TASK INSTRUCTIONS ::
What you output should match the data below exactly.

Segment Open

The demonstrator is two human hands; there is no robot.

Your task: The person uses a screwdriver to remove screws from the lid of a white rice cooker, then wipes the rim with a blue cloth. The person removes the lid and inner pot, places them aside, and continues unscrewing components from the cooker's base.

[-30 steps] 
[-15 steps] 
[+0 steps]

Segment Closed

TASK RESPONSE ::
The demonstrator is two human hands; there is no robot.

Your task: The person uses a screwdriver to remove screws from the lid of a white rice cooker, then wipes the rim with a blue cloth. The person removes the lid and inner pot, places them aside, and continues unscrewing components from the cooker's base.

[-30 steps] 
[-15 steps] 
[+0 steps]

Work on the exercise is finished.